Dataset entries:
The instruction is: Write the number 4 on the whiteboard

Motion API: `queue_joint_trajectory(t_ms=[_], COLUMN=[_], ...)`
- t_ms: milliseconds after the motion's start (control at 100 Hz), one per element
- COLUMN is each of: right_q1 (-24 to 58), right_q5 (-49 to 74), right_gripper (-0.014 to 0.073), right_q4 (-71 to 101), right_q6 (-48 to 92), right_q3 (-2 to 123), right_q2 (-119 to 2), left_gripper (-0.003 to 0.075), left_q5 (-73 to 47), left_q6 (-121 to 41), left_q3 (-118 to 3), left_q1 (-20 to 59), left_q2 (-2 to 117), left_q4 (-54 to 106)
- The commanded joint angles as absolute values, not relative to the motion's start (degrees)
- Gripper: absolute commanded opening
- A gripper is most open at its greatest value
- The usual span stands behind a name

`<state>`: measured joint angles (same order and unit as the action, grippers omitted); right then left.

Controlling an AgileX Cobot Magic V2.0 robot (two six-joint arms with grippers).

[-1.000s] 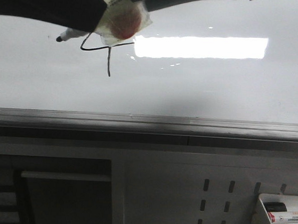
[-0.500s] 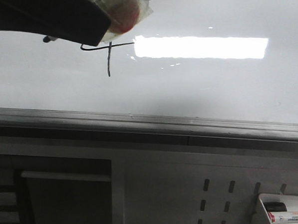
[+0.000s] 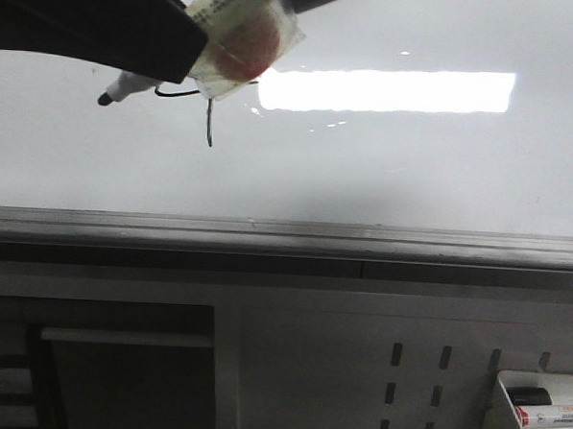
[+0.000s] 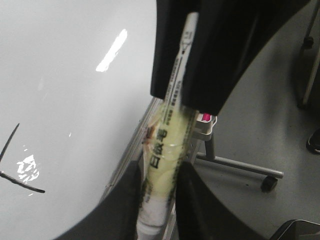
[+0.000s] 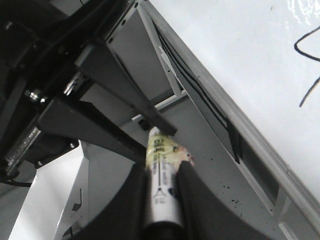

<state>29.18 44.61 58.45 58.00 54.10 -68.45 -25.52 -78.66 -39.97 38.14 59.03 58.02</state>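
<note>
In the left wrist view, the left gripper (image 4: pixel 162 190) pinches a white marker (image 4: pixel 165 165) with yellowed tape around its barrel, its dark fingers (image 4: pixel 195 200) pressed against either side. The right wrist view shows the right gripper (image 5: pixel 162 192) clamped on the same marker (image 5: pixel 162 175), the barrel running between its two fingers (image 5: pixel 192 200), with the other arm's dark fingers closing on the far end of the pen.

Nearest in the front view, a small white tray (image 3: pixel 538 412) at the lower right holds spare markers, set against a perforated grey panel (image 3: pixel 417 390). Above it runs the grey metal ledge (image 3: pixel 285 238) along the lower edge of the whiteboard (image 3: pixel 394 172). Over the board's upper left, both dark arms meet around the taped marker (image 3: pixel 238 44), whose black tip (image 3: pixel 106 99) points left and hangs off to the left of the drawn lines. The number 4 (image 3: pixel 209 119) sits on the board just left of the bright rectangular reflection (image 3: pixel 384 90); only its vertical stem and part of the horizontal bar show, the rest being hidden behind the grippers.
</note>
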Motion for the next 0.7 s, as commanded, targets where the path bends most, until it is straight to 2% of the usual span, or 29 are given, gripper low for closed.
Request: queue_joint_trajectory(t_ms=[0, 120, 190, 280, 360, 400, 450, 690], right_q1=[28.76, 28.76, 28.76, 28.76, 28.70, 28.29, 27.40, 18.17], right_q5=[44.44, 44.55, 44.88, 45.14, 43.94, 43.71, 43.71, 45.40], right_gripper=[-0.0051, -0.0030, 0.0034, 0.0207, 0.0401, 0.0445, 0.0470, 0.0469], right_q4=[60.99, 61.13, 61.13, 61.13, 61.13, 61.13, 61.13, 58.16], right_q6=[57.87, 57.71, 57.71, 57.33, 56.45, 56.45, 56.34, 52.57], right_q3=[55.98, 55.98, 55.98, 55.98, 55.98, 55.98, 56.26, 55.74], right_q2=[-67.38, -67.38, -67.38, -67.38, -67.38, -67.25, -66.87, -61.31], left_gripper=[-0.0020, -0.0020, -0.0020, -0.0020, -0.0020, -0.0020, -0.0021, -0.0021], left_q5=[-22.63, -22.63, -22.63, -22.39, -22.17, -21.93, -21.31, -8.83], left_q6=[-77.35, -77.35, -77.35, -77.23, -75.88, -75.01, -73.59, -62.25], left_q3=[-41.44, -41.44, -41.44, -41.44, -41.44, -41.44, -41.44, -37.68], left_q1=[38.45, 38.45, 38.45, 38.45, 38.45, 38.45, 38.45, 35.24], left_q2=[58.43, 58.43, 58.43, 58.30, 58.23, 58.23, 58.18, 52.82], left_q4=[60.66, 60.66, 60.66, 60.90, 61.04, 61.04, 61.04, 63.22])
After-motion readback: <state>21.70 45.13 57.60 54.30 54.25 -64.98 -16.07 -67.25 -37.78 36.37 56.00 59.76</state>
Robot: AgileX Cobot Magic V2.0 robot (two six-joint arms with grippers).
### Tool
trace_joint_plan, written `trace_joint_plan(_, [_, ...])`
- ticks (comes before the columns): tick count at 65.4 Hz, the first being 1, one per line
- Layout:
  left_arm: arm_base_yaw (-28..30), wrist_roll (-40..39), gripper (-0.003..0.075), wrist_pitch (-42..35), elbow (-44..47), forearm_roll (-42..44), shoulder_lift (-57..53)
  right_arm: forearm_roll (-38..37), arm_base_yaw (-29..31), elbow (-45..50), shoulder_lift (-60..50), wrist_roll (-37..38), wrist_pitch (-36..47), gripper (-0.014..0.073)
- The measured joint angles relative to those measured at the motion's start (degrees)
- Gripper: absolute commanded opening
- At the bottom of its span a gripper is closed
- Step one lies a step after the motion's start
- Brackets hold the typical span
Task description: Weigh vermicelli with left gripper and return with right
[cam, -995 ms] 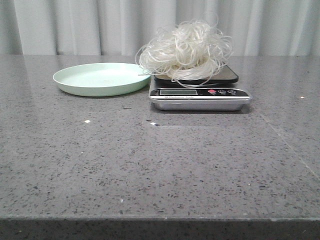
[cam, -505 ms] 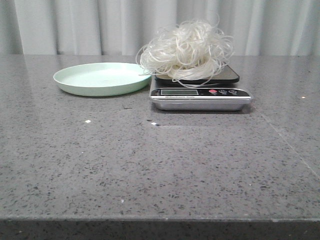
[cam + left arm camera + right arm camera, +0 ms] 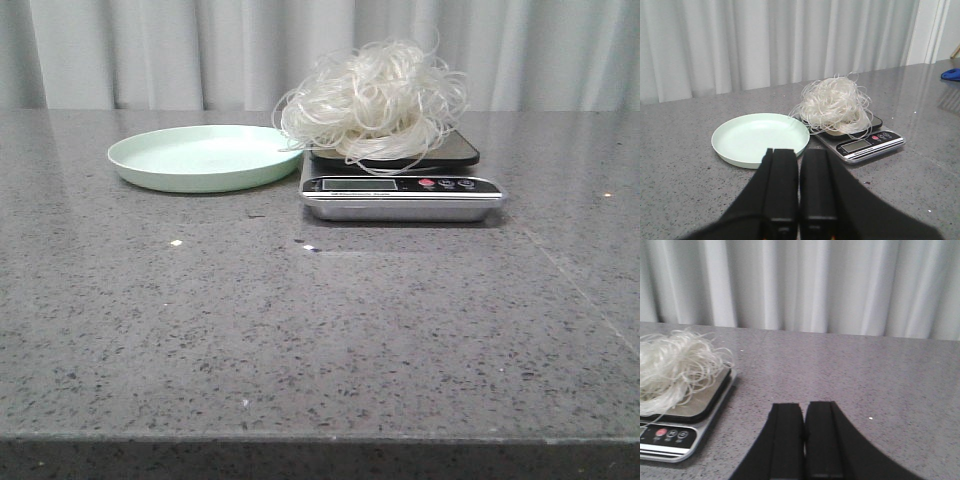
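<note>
The vermicelli (image 3: 372, 100), a fluffy tangle of thin white strands, lies on the platform of a silver kitchen scale (image 3: 400, 188) at the back middle of the table. It also shows in the left wrist view (image 3: 835, 105) and the right wrist view (image 3: 675, 365). The pale green plate (image 3: 205, 156) stands bare just left of the scale. My left gripper (image 3: 800, 152) is shut and holds nothing, hanging short of the plate (image 3: 760, 137). My right gripper (image 3: 804, 407) is shut and holds nothing, to the right of the scale (image 3: 680, 415). Neither gripper shows in the front view.
A grey speckled stone table (image 3: 320, 330) carries everything. Pale curtains (image 3: 150, 50) hang behind its far edge. A blue object (image 3: 951, 74) lies at the far right in the left wrist view.
</note>
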State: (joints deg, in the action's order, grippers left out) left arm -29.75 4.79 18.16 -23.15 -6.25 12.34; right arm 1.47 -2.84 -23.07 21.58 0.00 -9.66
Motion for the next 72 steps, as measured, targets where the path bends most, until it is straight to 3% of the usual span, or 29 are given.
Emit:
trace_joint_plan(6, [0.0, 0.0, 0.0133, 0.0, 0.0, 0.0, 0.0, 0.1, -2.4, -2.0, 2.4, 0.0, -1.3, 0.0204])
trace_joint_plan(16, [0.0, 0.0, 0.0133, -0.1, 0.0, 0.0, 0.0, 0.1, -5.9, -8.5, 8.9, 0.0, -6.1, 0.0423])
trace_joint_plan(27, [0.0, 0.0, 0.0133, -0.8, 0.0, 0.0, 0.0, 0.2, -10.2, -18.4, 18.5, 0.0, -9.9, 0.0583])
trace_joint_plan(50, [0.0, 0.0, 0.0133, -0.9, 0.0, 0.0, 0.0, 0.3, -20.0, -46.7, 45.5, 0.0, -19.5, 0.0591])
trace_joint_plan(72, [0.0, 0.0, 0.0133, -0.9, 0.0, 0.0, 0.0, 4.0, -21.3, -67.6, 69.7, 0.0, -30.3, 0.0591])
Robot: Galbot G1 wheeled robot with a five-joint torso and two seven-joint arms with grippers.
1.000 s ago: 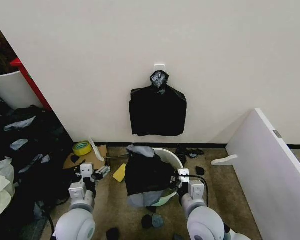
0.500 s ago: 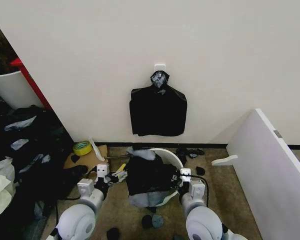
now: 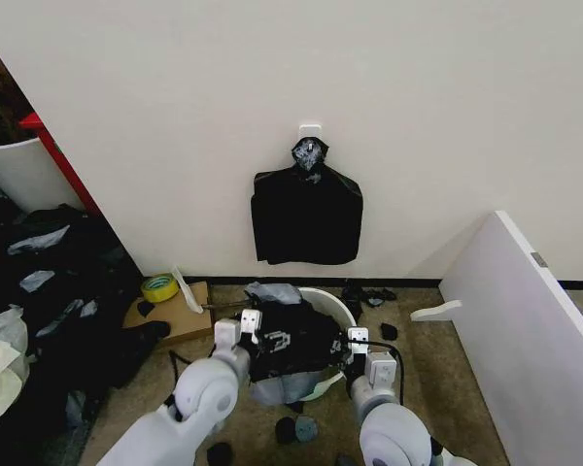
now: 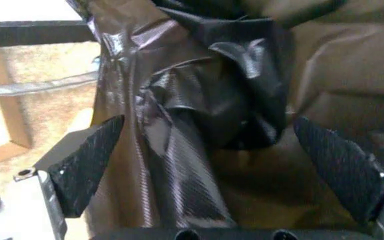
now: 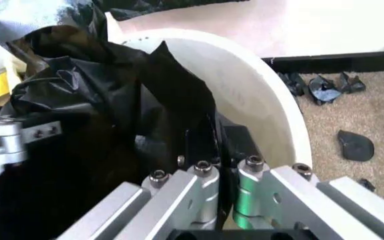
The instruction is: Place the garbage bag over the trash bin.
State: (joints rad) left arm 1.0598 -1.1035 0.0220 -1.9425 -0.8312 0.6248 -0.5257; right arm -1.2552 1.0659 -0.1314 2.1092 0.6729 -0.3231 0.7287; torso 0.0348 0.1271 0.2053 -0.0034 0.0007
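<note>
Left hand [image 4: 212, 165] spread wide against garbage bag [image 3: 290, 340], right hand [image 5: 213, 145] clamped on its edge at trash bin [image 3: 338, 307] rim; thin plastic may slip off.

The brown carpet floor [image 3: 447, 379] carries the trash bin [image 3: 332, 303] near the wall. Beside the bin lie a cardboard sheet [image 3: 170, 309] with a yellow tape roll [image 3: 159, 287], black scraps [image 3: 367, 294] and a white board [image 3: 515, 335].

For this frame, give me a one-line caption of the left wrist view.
Left gripper open, fingers either side of a fold of the garbage bag.
</note>
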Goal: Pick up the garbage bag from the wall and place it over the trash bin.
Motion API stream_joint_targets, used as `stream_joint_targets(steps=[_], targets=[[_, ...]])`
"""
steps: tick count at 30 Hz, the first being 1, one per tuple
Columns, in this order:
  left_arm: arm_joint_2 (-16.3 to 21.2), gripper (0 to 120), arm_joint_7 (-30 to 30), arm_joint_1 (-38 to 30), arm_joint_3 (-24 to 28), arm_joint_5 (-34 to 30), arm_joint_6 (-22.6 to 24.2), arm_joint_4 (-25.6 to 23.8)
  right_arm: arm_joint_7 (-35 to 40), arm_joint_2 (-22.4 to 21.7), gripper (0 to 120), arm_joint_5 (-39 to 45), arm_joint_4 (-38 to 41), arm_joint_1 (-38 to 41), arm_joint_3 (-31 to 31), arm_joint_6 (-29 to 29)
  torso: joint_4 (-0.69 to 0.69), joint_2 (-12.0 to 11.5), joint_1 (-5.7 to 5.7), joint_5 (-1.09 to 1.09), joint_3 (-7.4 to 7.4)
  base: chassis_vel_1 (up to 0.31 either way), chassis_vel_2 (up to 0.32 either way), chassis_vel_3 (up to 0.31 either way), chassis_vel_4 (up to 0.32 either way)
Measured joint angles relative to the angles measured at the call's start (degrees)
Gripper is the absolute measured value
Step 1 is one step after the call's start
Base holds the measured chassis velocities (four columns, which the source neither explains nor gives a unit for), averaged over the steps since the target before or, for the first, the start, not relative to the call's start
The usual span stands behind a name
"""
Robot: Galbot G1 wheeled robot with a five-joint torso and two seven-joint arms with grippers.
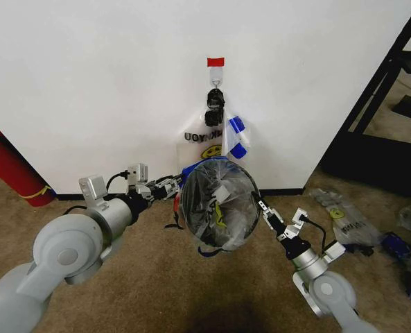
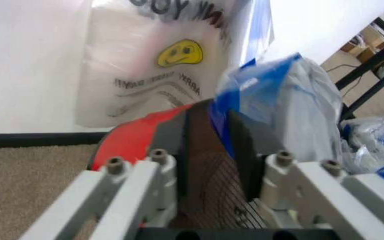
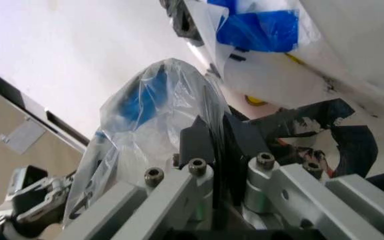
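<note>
The garbage bag (image 1: 215, 201), thin and translucent with a blue rim, is stretched like a dome between my two grippers just in front of the wall (image 1: 87, 83). The trash bin (image 2: 128, 142) sits under it, showing black and red past the left fingers and as a dark shape through the plastic. At the bag's left edge, my left gripper (image 1: 176, 186) (image 2: 211, 135) has the blue rim between its fingers. My right gripper (image 1: 262, 207) (image 3: 219, 132) pinches the plastic at the right edge. Above, red tape (image 1: 215, 62) and a hook (image 1: 215, 94) mark the wall.
Another smiley bag (image 1: 206, 142) (image 2: 158, 65) hangs from the hook right behind the bin. A red fire extinguisher (image 1: 7, 166) leans at the left by the baseboard. To the right are a black shelf frame (image 1: 392, 83) and loose bags (image 1: 344, 218) on the carpet.
</note>
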Motion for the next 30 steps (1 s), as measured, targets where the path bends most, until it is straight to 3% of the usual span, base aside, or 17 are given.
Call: stream_joint_targets(steps=[2,6,17,30], targets=[[0.0,18,0.0,-0.13,0.21,0.04,0.0,-0.06,0.22,0.03,1,0.02,0.03,0.08,-0.03,0.05,0.0,0.0,0.0,0.0,0.0,0.0,0.0,0.0,0.0],[-0.16,0,0.0,-0.91,1.01,0.18,-0.18,-0.05,1.02,0.19,1,0.05,0.28,0.29,-0.15,0.13,0.0,0.0,0.0,0.0,0.0,0.0,0.0,0.0,0.0],[-0.26,0,-0.12,-1.79,1.66,0.57,-1.17,0.77,1.5,0.54,1,0.16,1.27,-0.1,-0.28,0.2,0.0,0.0,0.0,0.0,0.0,0.0,0.0,0.0,0.0],[0.2,0,1.21,-4.64,5.06,3.03,-1.44,7.46,1.51,0.38,1,1.66,2.92,-0.98,0.05,0.04,0.0,0.0,0.0,0.0,0.0,0.0,0.0,0.0,0.0]])
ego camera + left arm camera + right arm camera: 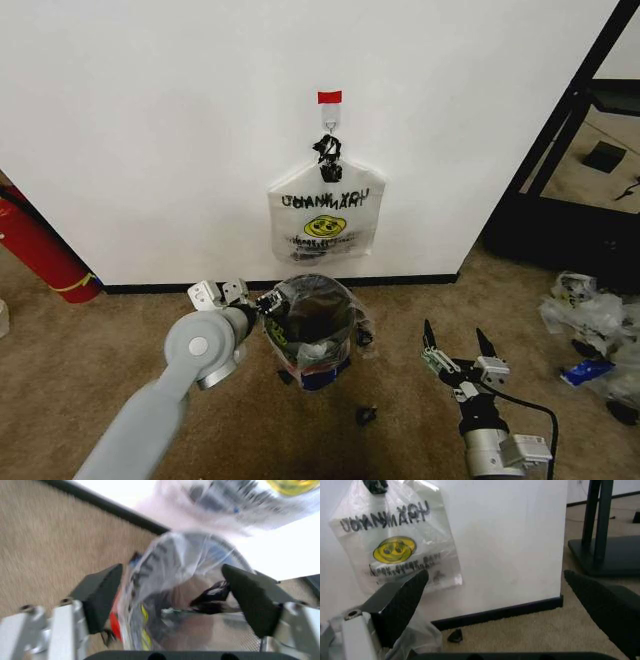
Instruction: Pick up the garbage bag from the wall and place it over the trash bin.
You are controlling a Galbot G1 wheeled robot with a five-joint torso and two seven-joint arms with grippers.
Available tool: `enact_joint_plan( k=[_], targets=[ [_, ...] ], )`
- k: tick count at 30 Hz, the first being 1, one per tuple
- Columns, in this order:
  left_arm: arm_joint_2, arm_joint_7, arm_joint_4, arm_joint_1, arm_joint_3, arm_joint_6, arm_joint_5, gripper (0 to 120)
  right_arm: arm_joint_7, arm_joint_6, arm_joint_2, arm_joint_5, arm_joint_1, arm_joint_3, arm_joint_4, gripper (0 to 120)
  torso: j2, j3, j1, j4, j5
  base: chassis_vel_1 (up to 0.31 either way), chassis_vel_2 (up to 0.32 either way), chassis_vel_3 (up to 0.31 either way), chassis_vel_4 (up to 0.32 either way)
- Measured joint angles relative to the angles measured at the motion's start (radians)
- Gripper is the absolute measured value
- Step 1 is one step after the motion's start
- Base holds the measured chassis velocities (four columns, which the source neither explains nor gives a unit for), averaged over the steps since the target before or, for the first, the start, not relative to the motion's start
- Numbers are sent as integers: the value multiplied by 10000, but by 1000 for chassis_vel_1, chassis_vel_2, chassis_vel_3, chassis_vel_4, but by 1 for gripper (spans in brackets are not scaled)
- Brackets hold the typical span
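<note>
White wall (pixel 150 120) with a black baseboard meets brown carpet (pixel 100 330) in the head view. A small hook (pixel 330 122) sits under a strip of red tape (pixel 329 97), and a white smiley bag (pixel 325 215) with black lettering hangs from it, flat against the wall.

Directly below that hanging bag stands the trash bin (pixel 240 639), close to the baseboard. The garbage bag (pixel 335 300), thin and see-through, is draped over the bin's mouth. It bulges upward like a dome and runs down the sides, so its long axis is upright, along the bin. A patch of blue shows low on it, near the bin's base.

The left gripper (pixel 262 300) is at the bin's left rim, touching or just beside the plastic. In the left wrist view its two dark fingers (pixel 100 596) stand wide apart, with crumpled plastic and the bin's mesh between them, and they do not pinch either one. The bag therefore lies just to the right of this gripper.

The right gripper (pixel 453 337) hangs low over the carpet, well apart to the right of the bin. It is spread wide and holds nothing. The left arm is clearly the nearer one. The bag looks placed, though it sits loosely on the rim.
</note>
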Motion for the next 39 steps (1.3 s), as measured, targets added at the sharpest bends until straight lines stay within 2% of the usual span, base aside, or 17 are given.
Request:
enact_joint_plan(
  k=[1, 4, 6, 7, 8, 10, 13, 15, 17, 18, 22, 23, 27, 39],
  targets=[
    [0, 0, 0, 0, 0, 0, 0, 84, 0, 0, 0, 0, 0, 0, 0, 100, 0, 0, 0, 0, 0, 0, 0, 0, 0],
    [190, 837, -638, 550, -381, -207, 890, 94, 10, 120, 95, -144, 13, 4, 0, 100, 0, 0, 0, -1, 3, 0, 0, 0, 0],
    [325, 2213, -1029, 1481, -762, -981, 2440, 100, -11, 344, 145, -248, -10, 28, -76, 100, 0, 0, 0, 0, 2, 0, 0, 0, 0],
    [354, 3235, -1072, 2091, -991, -1745, 3737, 100, -30, 471, 168, -274, -28, 39, -110, 100, 0, 0, 0, 2, 0, 0, 0, 0, 0],
    [354, 3235, -1072, 2091, -991, -1745, 3737, 100, -30, 471, 168, -274, -28, 39, -110, 100, 0, 0, 0, 2, 0, 0, 0, 0, 0],
    [382, 4818, -947, 3017, -1368, -3092, 5705, 100, -112, 720, 238, -345, -34, 54, -120, 100, 0, -2, -1, 6, 0, 0, 0, 0, 0],
    [427, 6169, -695, 4095, -1916, -4716, 7980, 100, -198, 1216, 319, -674, -112, 141, -115, 100, 1, -1, -1, 1, -1, 0, 0, 0, 0],
    [416, 6281, -696, 4240, -1997, -4863, 8157, 100, -208, 1285, 327, -721, -127, 154, -111, 100, 0, -1, -1, 1, 0, 0, 0, 0, 0],
    [147, 6844, -759, 5102, -2466, -5740, 8868, 100, -239, 1640, 449, -924, -235, 248, -49, 100, 1, -1, -1, 2, 0, 0, 0, 0, 0],
    [67, 6943, -761, 5244, -2543, -5921, 8977, 100, -245, 1713, 477, -960, -252, 266, -39, 100, 1, -1, -1, 0, 0, 0, 0, 0, 0],
    [-952, 7789, -394, 6598, -3322, -8075, 10426, 100, -365, 2457, 824, -1513, -567, 431, -33, 100, 0, -2, -1, 0, -1, 0, 0, 0, 0],
    [-952, 7789, -394, 6598, -3322, -8075, 10426, 100, -365, 2457, 824, -1513, -567, 431, -33, 100, 0, -2, -1, 0, -1, 0, 0, 0, 0],
    [-1487, 7869, -232, 7431, -3830, -8938, 10889, 100, -428, 2972, 845, -1622, -930, 570, -37, 100, 1, -2, -2, 1, 1, 0, 0, 0, 0],
    [-1803, 7448, -422, 7893, -3756, -9323, 11699, 99, -471, 3712, 835, -2069, -1347, 677, -282, 100, 1, -1, -1, 1, 1, 0, 0, 0, 0]
  ],
)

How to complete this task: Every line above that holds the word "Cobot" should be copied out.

Reply to the exercise:
Controlling an AgileX Cobot Magic V2.0 robot (two six-joint arms with grippers).
Robot: AgileX Cobot Magic V2.0 robot (two six-joint arms with grippers).

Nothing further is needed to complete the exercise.